> _Your objective_:
Take the lines from the beginning of the data below through the line holding "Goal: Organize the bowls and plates" and return exactly those.

::: Study material

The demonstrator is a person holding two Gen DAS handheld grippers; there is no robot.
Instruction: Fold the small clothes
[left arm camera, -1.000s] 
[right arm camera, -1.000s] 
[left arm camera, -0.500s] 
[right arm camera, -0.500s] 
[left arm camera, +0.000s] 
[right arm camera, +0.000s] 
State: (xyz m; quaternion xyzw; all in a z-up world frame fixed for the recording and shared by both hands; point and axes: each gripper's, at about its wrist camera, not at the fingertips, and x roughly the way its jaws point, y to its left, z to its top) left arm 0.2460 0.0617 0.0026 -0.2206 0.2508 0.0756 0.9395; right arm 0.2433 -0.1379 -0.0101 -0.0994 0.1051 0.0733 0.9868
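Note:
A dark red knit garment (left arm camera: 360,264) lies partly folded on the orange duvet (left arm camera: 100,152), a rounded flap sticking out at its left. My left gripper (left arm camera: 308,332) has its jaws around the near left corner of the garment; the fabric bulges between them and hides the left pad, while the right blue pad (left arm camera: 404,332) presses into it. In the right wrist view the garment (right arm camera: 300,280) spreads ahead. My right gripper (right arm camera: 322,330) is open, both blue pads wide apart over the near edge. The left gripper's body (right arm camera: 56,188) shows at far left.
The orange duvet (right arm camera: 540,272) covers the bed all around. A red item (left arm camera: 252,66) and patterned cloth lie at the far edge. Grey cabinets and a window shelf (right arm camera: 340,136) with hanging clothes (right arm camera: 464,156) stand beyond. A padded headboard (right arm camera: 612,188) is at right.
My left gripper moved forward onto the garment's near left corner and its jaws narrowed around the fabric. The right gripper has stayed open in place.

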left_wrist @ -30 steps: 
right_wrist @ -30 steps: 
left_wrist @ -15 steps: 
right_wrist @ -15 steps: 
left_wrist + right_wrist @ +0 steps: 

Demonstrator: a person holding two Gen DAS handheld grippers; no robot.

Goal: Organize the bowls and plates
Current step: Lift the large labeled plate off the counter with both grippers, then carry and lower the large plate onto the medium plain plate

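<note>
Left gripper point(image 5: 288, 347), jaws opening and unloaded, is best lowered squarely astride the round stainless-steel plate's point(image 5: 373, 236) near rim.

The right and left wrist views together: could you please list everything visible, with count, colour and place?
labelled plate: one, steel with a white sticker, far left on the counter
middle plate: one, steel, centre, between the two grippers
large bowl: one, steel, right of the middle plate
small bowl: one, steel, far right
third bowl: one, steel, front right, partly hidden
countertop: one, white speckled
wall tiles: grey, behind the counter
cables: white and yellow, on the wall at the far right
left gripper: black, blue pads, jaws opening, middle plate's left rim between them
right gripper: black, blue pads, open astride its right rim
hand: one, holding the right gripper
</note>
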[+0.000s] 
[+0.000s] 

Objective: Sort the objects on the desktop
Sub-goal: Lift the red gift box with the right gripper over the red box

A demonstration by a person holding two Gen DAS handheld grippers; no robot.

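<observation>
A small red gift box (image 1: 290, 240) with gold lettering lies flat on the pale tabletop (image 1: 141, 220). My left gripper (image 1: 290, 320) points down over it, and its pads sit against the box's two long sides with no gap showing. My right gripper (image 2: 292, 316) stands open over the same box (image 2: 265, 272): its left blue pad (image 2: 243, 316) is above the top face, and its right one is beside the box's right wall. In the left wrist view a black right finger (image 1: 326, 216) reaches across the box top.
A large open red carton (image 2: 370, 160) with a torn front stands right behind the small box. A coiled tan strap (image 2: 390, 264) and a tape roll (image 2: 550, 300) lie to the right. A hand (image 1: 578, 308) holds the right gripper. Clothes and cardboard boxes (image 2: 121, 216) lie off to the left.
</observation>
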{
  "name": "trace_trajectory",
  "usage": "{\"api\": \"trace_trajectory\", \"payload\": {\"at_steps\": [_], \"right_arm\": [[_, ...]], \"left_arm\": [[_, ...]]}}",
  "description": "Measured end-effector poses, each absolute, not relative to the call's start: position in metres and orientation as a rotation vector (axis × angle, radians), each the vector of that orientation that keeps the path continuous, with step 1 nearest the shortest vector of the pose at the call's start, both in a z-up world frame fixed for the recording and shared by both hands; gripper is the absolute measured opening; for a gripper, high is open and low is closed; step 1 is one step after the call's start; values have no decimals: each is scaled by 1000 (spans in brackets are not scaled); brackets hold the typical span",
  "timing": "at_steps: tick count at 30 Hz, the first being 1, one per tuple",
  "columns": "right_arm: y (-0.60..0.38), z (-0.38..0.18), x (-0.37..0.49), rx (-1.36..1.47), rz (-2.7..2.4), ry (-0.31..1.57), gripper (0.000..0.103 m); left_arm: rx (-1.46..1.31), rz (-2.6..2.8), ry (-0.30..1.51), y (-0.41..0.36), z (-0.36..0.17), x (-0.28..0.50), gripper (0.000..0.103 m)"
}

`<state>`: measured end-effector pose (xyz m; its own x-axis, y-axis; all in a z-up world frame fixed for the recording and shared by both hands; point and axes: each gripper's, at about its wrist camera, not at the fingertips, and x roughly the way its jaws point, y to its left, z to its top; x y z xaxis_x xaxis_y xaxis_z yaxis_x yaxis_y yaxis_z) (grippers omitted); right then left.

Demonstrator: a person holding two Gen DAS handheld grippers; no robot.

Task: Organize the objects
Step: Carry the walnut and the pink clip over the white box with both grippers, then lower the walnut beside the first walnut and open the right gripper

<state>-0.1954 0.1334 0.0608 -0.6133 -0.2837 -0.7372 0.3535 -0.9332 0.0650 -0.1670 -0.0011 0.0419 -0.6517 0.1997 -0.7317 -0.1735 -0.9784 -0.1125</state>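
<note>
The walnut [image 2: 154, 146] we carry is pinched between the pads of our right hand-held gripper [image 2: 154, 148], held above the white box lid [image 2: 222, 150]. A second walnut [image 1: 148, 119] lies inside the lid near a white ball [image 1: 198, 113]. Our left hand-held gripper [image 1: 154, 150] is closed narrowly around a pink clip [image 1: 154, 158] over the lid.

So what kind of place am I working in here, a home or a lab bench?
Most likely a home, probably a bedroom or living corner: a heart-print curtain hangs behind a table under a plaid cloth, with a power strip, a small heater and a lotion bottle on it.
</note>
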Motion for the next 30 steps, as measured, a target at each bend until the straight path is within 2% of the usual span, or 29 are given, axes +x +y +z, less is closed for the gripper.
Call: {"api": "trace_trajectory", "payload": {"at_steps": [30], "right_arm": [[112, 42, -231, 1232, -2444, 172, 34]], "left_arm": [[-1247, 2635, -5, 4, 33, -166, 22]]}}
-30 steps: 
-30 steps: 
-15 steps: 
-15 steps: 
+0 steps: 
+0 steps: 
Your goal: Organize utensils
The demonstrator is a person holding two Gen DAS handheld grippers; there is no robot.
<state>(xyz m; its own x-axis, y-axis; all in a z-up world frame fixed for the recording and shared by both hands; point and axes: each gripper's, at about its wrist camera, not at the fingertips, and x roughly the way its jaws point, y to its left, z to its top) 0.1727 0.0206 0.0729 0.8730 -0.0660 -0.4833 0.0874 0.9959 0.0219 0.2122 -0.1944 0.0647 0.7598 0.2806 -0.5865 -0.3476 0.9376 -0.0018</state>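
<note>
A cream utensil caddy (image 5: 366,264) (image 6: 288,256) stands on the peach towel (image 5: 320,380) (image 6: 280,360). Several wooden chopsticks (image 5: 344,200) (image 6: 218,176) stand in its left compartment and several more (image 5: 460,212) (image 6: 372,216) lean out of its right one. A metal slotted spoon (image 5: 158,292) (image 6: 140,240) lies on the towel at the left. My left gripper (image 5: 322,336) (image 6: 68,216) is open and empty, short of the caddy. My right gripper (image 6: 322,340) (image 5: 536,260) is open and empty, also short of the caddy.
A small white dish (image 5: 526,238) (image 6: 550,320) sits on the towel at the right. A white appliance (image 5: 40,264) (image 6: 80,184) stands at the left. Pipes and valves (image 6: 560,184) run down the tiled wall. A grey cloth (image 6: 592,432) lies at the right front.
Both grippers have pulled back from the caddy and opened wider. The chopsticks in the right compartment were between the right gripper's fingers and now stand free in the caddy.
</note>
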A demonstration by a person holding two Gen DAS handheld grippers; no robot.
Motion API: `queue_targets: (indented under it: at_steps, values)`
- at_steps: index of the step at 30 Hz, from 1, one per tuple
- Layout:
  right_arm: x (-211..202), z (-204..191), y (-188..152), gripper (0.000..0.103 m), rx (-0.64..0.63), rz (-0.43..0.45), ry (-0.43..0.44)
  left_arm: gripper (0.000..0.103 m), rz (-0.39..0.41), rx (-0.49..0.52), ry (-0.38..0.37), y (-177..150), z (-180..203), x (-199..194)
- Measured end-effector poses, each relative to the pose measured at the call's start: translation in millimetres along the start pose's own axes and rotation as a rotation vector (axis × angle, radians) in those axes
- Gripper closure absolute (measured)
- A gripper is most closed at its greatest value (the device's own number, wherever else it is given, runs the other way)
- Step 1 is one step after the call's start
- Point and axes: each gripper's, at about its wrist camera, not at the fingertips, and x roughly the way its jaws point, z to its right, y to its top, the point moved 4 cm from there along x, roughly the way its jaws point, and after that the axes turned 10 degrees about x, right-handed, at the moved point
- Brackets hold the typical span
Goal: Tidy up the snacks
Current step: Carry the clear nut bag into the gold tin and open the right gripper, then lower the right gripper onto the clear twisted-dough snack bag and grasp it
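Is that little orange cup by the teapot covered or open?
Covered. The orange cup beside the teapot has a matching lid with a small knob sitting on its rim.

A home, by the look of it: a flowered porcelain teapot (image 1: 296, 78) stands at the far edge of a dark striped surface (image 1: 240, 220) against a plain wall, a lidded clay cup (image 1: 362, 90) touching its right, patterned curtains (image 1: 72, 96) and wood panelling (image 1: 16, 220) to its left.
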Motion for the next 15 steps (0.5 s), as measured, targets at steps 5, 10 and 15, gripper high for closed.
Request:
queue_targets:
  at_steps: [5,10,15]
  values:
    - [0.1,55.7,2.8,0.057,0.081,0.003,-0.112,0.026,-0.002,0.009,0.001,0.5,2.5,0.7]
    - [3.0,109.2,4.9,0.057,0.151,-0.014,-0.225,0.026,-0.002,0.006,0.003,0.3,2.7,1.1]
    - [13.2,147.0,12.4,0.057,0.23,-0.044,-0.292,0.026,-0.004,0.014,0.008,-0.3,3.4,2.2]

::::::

> _Answer to the exercise_:
The demonstrator is a person holding two Gen DAS handheld grippers; there is no robot.
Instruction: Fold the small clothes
[left arm camera, -1.000s] 
[right arm camera, -1.000s] 
[left arm camera, -0.500s] 
[right arm camera, -0.500s] 
[left arm camera, +0.000s] 
[right arm camera, +0.000s] 
State: (xyz m; quaternion xyzw; all in a z-up world frame fixed for the recording and shared by both hands; point and axes: each gripper's, at about its wrist camera, not at the fingertips, and x roughly the way its jaws point, y to its left, z to its top) left arm 0.2460 0.0617 0.0026 -0.2206 0.2508 0.0756 0.9395; right arm 0.2433 -0.1379 -0.0101 -0.0994 0.1051 0.0733 0.9868
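Note:
A dark red knit garment (left arm camera: 360,264) lies partly folded on the orange duvet (left arm camera: 100,152), a rounded flap sticking out at its left. My left gripper (left arm camera: 308,332) has its jaws around the near left corner of the garment; the fabric bulges between them and hides the left pad, while the right blue pad (left arm camera: 404,332) presses into it. In the right wrist view the garment (right arm camera: 300,280) spreads ahead. My right gripper (right arm camera: 322,330) is open, both blue pads wide apart over the near edge. The left gripper's body (right arm camera: 56,188) shows at far left.
The orange duvet (right arm camera: 540,272) covers the bed all around. A red item (left arm camera: 252,66) and patterned cloth lie at the far edge. Grey cabinets and a window shelf (right arm camera: 340,136) with hanging clothes (right arm camera: 464,156) stand beyond. A padded headboard (right arm camera: 612,188) is at right.
My left gripper moved forward onto the garment's near left corner and its jaws narrowed around the fabric. The right gripper has stayed open in place.
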
left_wrist @ -30 steps: 
right_wrist @ -30 steps: 
left_wrist @ -15 steps: 
right_wrist @ -15 steps: 
left_wrist + right_wrist @ +0 steps: 

Demonstrator: a person holding two Gen DAS handheld grippers; no robot.

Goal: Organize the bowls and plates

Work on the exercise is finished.